Sebagai hamba, tujuan utama hidup kita bukanlah memperoleh apa yang kita inginkan, melainkan mendapatkan keridhaan Allah. Maka, langkah pertama untuk berdamai dengan keadaan adalah dengan belajar ridha terhadap takdir yang telah ditetapkan-Nya.

Sebagaimana firman Allah Ta’ala:

وَكُلُّ شَيْءٍ عِندَهُ بِمِقْدَارٍ
“Dan segala sesuatu di sisi-Nya ada ukurannya.”
(QS. Ar-Ra’d: 8)

2. Pahitnya Takdir adalah Obat dari Allah

Takdir yang pahit ibarat obat dari Sang Maha Penyembuh. Meskipun rasanya getir, ia mengandung kebaikan dan penyembuhan bagi jiwa.

وَعَسَىٰ أَن تَكْرَهُوا شَيْئًا وَهُوَ خَيْرٌ لَّكُمْ ۖ وَعَسَىٰ أَن تُحِبُّوا شَيْئًا وَهُوَ شَرٌّ لَّكُمْ ۗ وَاللَّهُ يَعْلَمُ وَأَنتُمْ لَا تَعْلَمُونَ
“Boleh jadi kamu membenci sesuatu, padahal itu baik bagimu; dan boleh jadi kamu menyukai sesuatu, padahal itu buruk bagimu. Allah mengetahui, sedang kamu tidak mengetahui.”
(QS. Al-Baqarah: 216)

فَعَسَىٰ أَن تَكْرَهُوا شَيْئًا وَيَجْعَلَ اللَّهُ فِيهِ خَيْرًا كَثِيرًا
“Boleh jadi kamu membenci sesuatu, padahal Allah menjadikan padanya banyak kebaikan.”
(QS. An-Nisa: 19)

Baca juga: Jangan Salah Langkah! Ini Persiapan Wajib Sebelum Menikah

3. Kembalikan Tujuan Hidup kepada Allah

Tujuan utama kita diciptakan bukanlah untuk mendapatkan pasangan semata, tetapi untuk beribadah kepada Allah.

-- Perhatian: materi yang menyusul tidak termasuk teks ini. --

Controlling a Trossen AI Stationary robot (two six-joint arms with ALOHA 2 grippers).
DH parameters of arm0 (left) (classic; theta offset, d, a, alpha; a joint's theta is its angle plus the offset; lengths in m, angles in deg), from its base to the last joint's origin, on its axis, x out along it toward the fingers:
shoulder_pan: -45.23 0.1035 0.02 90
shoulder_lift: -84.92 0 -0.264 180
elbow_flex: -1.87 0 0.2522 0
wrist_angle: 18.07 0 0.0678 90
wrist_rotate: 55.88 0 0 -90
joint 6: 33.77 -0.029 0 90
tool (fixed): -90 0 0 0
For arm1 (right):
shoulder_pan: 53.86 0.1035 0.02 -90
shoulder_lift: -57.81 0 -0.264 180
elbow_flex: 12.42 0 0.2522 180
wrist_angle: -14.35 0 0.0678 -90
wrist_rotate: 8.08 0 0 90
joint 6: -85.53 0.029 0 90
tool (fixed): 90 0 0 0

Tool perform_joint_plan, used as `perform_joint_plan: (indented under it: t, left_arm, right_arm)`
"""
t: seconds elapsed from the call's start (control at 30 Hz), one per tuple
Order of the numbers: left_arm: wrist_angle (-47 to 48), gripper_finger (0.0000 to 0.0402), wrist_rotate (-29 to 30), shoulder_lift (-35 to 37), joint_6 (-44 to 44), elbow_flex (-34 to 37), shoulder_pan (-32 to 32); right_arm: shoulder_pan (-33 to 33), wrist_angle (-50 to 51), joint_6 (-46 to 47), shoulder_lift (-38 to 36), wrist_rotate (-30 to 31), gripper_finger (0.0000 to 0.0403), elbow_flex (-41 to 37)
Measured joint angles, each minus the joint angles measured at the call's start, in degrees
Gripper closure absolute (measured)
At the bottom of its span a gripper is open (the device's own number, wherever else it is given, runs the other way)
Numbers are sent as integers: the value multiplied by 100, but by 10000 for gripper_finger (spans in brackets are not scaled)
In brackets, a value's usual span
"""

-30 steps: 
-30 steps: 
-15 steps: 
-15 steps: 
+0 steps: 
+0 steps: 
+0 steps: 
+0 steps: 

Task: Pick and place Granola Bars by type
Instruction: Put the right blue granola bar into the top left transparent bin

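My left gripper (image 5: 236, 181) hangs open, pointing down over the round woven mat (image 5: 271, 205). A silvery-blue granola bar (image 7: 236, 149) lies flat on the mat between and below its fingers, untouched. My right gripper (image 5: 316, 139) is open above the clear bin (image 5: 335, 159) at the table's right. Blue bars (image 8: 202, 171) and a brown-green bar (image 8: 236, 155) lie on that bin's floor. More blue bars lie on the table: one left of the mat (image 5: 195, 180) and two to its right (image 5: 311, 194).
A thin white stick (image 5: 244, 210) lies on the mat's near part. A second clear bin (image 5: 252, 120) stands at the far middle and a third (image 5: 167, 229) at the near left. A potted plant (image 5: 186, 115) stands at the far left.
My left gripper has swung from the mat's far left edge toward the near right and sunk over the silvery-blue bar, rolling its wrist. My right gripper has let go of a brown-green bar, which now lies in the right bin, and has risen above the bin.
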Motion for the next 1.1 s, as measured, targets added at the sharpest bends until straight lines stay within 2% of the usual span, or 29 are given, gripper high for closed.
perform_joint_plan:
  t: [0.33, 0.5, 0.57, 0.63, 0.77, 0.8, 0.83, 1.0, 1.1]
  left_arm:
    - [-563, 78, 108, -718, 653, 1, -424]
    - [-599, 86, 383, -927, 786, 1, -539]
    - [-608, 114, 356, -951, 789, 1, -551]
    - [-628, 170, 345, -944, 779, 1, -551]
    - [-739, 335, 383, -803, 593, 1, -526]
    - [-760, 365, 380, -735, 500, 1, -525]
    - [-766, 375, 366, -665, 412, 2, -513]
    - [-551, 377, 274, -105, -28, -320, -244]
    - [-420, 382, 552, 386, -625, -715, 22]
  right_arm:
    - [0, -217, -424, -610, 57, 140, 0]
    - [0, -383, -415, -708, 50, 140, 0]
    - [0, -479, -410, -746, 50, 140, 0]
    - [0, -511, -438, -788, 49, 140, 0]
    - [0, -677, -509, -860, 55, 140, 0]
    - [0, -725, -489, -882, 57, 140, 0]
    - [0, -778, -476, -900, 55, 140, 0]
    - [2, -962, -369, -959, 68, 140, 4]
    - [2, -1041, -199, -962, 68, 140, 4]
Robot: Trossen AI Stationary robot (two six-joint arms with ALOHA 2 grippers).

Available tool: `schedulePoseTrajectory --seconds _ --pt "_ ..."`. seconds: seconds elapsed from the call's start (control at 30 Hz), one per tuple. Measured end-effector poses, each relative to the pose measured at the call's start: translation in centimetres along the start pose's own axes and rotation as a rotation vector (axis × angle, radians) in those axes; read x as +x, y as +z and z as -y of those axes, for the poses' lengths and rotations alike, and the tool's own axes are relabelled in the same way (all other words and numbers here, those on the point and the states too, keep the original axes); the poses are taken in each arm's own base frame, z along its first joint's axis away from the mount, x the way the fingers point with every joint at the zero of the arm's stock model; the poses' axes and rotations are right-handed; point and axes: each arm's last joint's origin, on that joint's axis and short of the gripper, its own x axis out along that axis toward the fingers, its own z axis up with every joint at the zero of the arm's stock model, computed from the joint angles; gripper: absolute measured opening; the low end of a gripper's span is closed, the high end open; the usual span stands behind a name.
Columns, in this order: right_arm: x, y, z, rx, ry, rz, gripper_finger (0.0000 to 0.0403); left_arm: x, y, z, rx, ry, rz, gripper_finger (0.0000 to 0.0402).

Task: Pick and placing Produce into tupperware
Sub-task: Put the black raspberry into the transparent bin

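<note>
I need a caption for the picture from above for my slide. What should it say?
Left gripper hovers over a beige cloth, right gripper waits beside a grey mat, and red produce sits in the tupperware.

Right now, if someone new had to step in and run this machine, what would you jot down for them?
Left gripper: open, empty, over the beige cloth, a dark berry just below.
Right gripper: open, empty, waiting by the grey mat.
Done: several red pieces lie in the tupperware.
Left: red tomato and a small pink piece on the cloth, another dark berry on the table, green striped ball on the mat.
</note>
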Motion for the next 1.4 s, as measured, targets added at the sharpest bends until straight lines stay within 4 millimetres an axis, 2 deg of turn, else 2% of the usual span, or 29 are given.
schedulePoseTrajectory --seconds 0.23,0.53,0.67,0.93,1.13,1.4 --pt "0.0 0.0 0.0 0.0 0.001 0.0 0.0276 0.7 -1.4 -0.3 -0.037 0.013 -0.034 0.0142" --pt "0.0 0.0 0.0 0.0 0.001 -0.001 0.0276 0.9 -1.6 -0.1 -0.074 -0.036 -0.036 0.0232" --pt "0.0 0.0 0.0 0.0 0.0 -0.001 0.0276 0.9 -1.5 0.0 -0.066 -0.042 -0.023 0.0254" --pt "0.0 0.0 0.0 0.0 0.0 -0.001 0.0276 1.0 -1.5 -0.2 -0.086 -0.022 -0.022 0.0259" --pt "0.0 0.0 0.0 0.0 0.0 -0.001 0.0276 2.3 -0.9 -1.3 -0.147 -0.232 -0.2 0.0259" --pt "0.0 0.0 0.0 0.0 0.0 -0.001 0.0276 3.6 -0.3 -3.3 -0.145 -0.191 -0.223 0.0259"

وَمَا خَلَقْتُ الْجِنَّ وَالْإِنسَ إِلَّا لِيَعْبُدُونِ
“Aku tidak menciptakan jin dan manusia melainkan agar mereka beribadah kepada-Ku.”
(QS. Adz-Dzariyat: 56)

Ketika pasangan justru menjadi ladang ujian, maka yakinlah bahwa itulah cara Allah mendidik kita untuk menjadi hamba yang sebenar-benarnya.

Baca juga: Pengelolaan Keuangan keluarga: Suami atau Istri yang Mengatur?

4. Bersyukur dan Bandingkan dengan Ujian Orang Lain

Ibnul Qayyim rahimahullah memberikan nasihat yang sangat menguatkan:

“Hendaknya seseorang memadamkan bara api musibahnya dengan dinginnya perenungan terhadap ujian orang-orang lain. Hendaknya ia sadar bahwa di setiap lembah pasti ada orang yang diuji. Coba lihat ke kanan, apa yang kau lihat selain musibah? Lihatlah ke kiri, apa yang kau lihat selain kesedihan? Andaikan ia menelusuri dunia ini, niscaya takkan mendapati satu pun manusia yang tak diuji—entah kehilangan yang dicintai atau mendapatkan sesuatu yang dibenci…”
(Zadul Ma’ad, 4/173)

5. Ingatlah Pahala di Balik Ujian

Setiap ujian tak pernah sia-sia. Di balik air mata dan kelelahan, tersimpan pahala besar bagi mereka yang bersabar.

Samarqandi rahimahullah berkata:

“Seorang yang berakal hendaknya memikirkan besarnya pahala di balik musibah agar musibah itu terasa ringan. Bahkan kelak saat melihat pahala itu di akhirat, ia akan berharap seluruh kerabat dan anak-anaknya wafat lebih dulu agar ia memperoleh pahala dan ganjaran musibah tersebut.”
(Tanbihul Ghafilin, hlm. 260)

Jodoh yang tidak sesuai harapan bukanlah akhir dari segalanya. Bisa jadi justru itulah wasilah terbaik untuk mendekat kepada Allah. Maka, ubahlah sudut pandang kita: bahwa pernikahan bukan hanya soal pasangan, tapi soal perjalanan spiritual menuju ridha Allah.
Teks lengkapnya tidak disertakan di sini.